4) Les femmes célibataires ont des blocages irrationnels
A cause des raisons précédemment citées, les femmes célibataires restent sur le carreau. « Elles ont tardé à choisir, et maintenant faire un choix relève de l’impossible » : à force de reporter à plus tard la prise d’une décision fatidique, les célibataires restent éternellement seules. Figées par la crainte d’un saut décisif et irréversible, elles baignent dans la certitude illusoire de faire toujours les bons choix. Elles s’enveloppent dans leur morgue et s’isolent de leur entourage qui, lui, continue d’avancer et de former des projets.
Des préjugés qui ont la peau dure
Résumer le célibat à une affaire d’individualisme débridé, d’égo surdimensionné ou d’insouciance coupable, c’est se détacher des réalités. Croire que le mariage ne fait plus partie des projets de chacune, c’est faire fausse route. S’imaginer que le célibat est un choix pour tout le monde, un mode de vie emprunté aux Occidentaux, inadapté à nos sociétés plus conservatrices, c’est ignorer ou ne pas mesurer pleinement les enjeux de notre époque.
C’est occulter le fait qu’une nouvelle génération émerge, au croisement de plusieurs identités, plusieurs choix de vie, parfois difficiles à prendre (parce que leurs conséquences ne sont jamais certaines, parce qu’ils sont une nouveauté), et que dans ce brouillard épais effaçant toutes les lignes, il est difficile de définir ses propres repères.

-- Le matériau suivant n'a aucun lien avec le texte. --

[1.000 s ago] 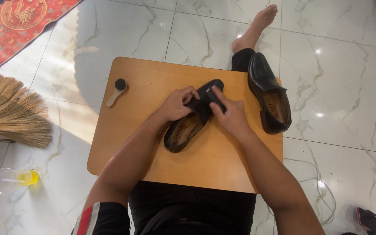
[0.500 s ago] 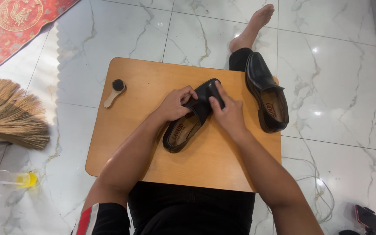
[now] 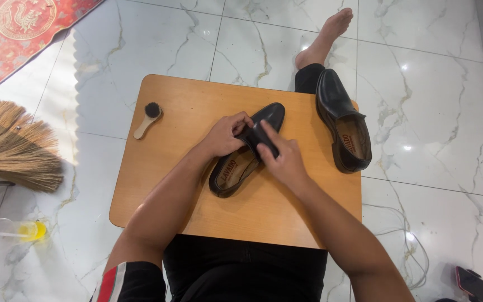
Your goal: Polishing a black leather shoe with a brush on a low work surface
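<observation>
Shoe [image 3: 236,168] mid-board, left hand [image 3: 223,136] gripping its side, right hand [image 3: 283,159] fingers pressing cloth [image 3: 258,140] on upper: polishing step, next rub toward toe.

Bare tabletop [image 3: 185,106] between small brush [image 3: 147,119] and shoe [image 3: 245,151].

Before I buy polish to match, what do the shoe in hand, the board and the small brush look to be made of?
Shoe: probably smooth black leather or a lookalike, with a soft sheen and a tan lining. Board: wood or laminate, orange-brown with a satin glare and rounded corners. Brush: pale bare wooden handle with dark bristles, fibre unclear. Both hands, left and right, grip the shoe.
</observation>
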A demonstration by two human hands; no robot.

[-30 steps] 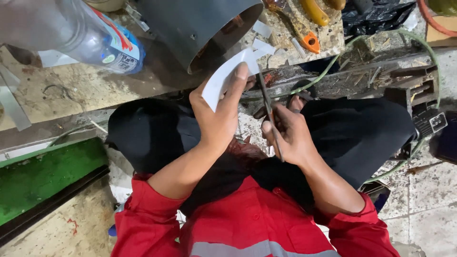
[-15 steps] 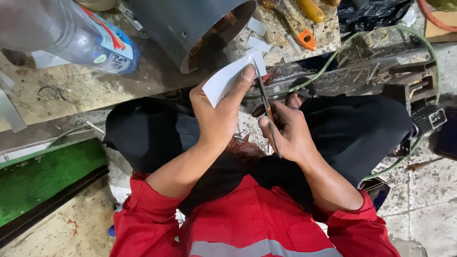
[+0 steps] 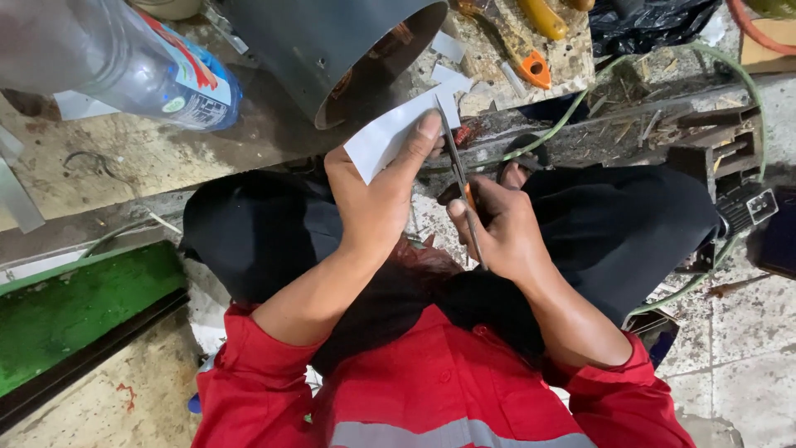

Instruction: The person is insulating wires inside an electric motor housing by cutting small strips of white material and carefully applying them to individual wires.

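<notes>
Fingers of left hand pinch the white paper sheet, thumb on its near edge; right hand is clenched on the orange-handled scissors, blades just right of that thumb. Versus a second ago the grip is unchanged and the blades sit at the same edge, so the cut looks barely advanced.

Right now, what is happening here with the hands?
A person in a red jacket is cutting a white sheet with scissors. The left hand pinches the sheet, thumb on top; the right hand works the scissors, whose blades meet the sheet's right edge. Just beyond stand a dark pipe and a clear plastic bottle on a dirty workbench.
</notes>
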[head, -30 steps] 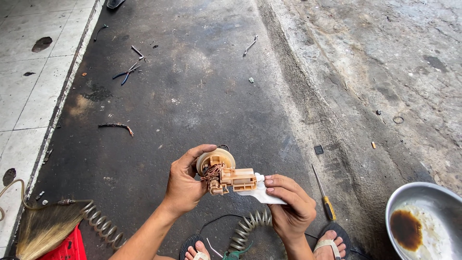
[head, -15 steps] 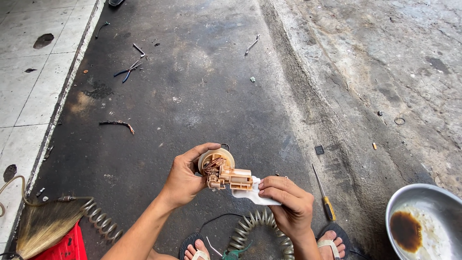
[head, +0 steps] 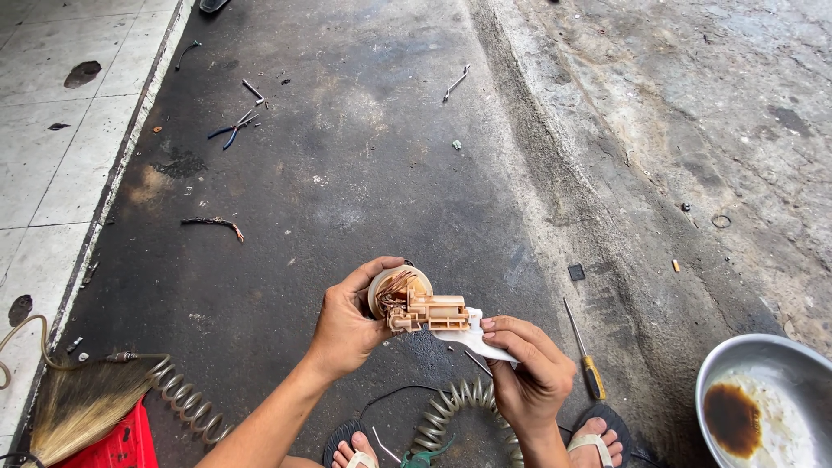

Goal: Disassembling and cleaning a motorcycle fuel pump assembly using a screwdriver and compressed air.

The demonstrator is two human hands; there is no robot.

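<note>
A small tan plastic assembly (head: 420, 305) with a round cream housing, a bundle of thin brownish wires and a white bracket is held above dark asphalt, low in the middle of the head view. My left hand (head: 347, 325) wraps the round end, thumb over the top. My right hand (head: 530, 371) pinches the white bracket end from the right. Both forearms come up from the bottom edge, and my feet in sandals (head: 598, 438) show below.
A yellow-handled screwdriver (head: 582, 354) lies right of my right hand. A steel bowl (head: 763, 399) with brown residue sits at bottom right. A coiled hose (head: 186, 400), a broom (head: 82, 403) and a red crate (head: 113, 446) are at bottom left. Blue pliers (head: 230, 130) and small metal parts lie farther off.
Both hands and the assembly have shifted slightly down and right in view. The grip looks the same.
</note>
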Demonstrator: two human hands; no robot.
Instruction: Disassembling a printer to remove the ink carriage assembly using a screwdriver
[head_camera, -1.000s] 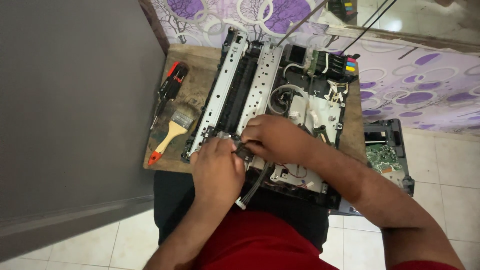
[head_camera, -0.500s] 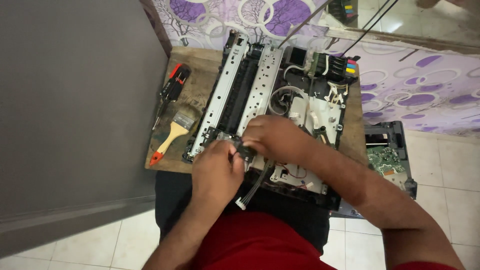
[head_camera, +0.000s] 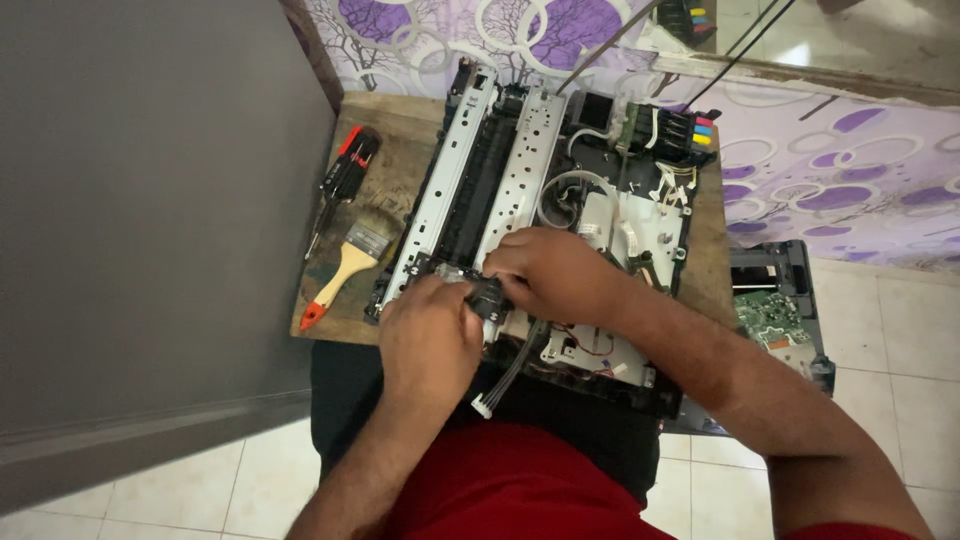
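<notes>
— What's the big thing in the middle of the frame?

— An opened printer chassis (head_camera: 530, 200), cover off, lying flat and running slantwise from the top centre down to the lower centre. Two long pale metal rails with punched holes run along its left half, a dark roller channel between them; white plastic parts and looped cables fill its right half.

— And the small piece at its near end?

— A small black part (head_camera: 487, 297), just below the frame's centre, sitting at the lower end of the rails. It is touched from both sides, so its shape is mostly hidden. A grey cable with a white plug (head_camera: 483, 406) hangs below it.
</notes>
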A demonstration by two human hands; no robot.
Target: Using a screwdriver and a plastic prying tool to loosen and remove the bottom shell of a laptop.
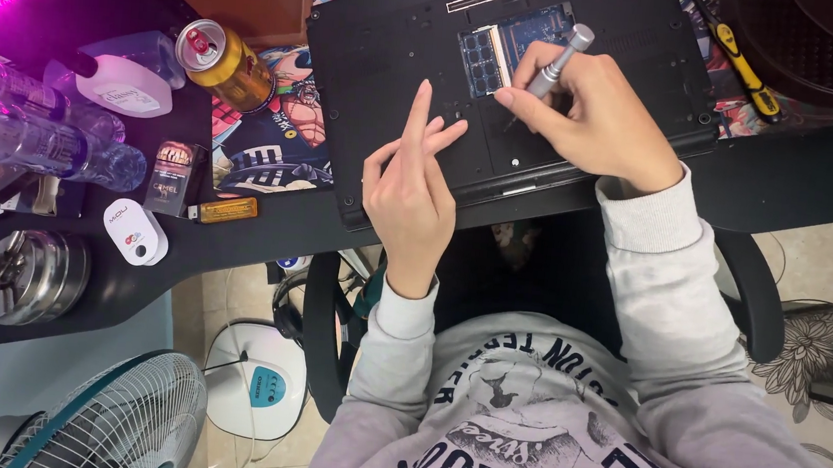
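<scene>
A black laptop [393,41] lies upside down on the dark desk [805,158], its memory bay open with a blue memory board [519,42] showing. My right hand [598,114] grips a silver screwdriver [560,61], tip down on the laptop's underside just below the bay. My left hand [410,188] rests on the laptop's near edge, index finger raised and the other fingers spread, holding nothing.
A gold drink can [222,64], clear plastic bottles [33,135], a white bottle [113,85], a lighter [226,210] and a metal ashtray [26,275] sit on the left. A yellow-handled screwdriver [743,62] lies at the right. A fan [109,418] stands on the floor; chair armrests [758,294] flank me.
</scene>
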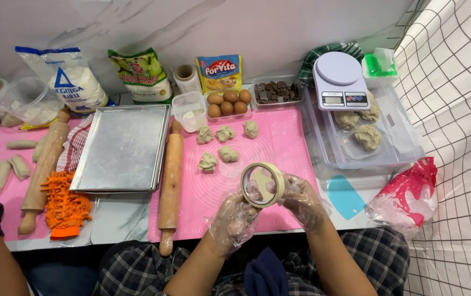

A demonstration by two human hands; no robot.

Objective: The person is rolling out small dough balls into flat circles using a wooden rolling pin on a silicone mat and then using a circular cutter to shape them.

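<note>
Surface: white marble-look counter under a pink silicone baking mat (pixel 279 142), against a pale wall.
Left hand (pixel 234 219): in a clear plastic glove, I see it curled under the cream-coloured round ring cutter (pixel 262 185), gripping its lower rim.
Right hand (pixel 303 201): gloved too, fingers pinching the ring's right edge.
Ring's place: lifted above the mat's near edge, tilted toward me, apart from the dough.
Dough: five pale rough dough lumps (pixel 219 159) lie farther back on the mat; wooden rolling pin (pixel 170 181) just beside its left edge.
Step, as I judge: ring readied, dough not yet flattened; next calls for a free hand.
</note>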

Voir plus loin que le bout de son nez
Se définir et s’épanouir en tant que croyante, citoyenne, tante, cousine, enfant ou sœur sont des enjeux de tous les jours. Comptons également les responsabilités de chacun, les histoires individuelles qui vont se nourrir de ces identités. et influencer certains choix. Aussi le choix d’un partenaire devient crucial pour la jeune femme qui jongle avec plusieurs étiquettes à la fois, car elle a besoin d’être reconnue dans sa diversité par la personne qu’elle choisira. Il est bon de nommer les choses comme elles sont, d’observer les situations dans une perspective plus large. Et, surtout, de demander la permission de s’impliquer dans la vie de chacun.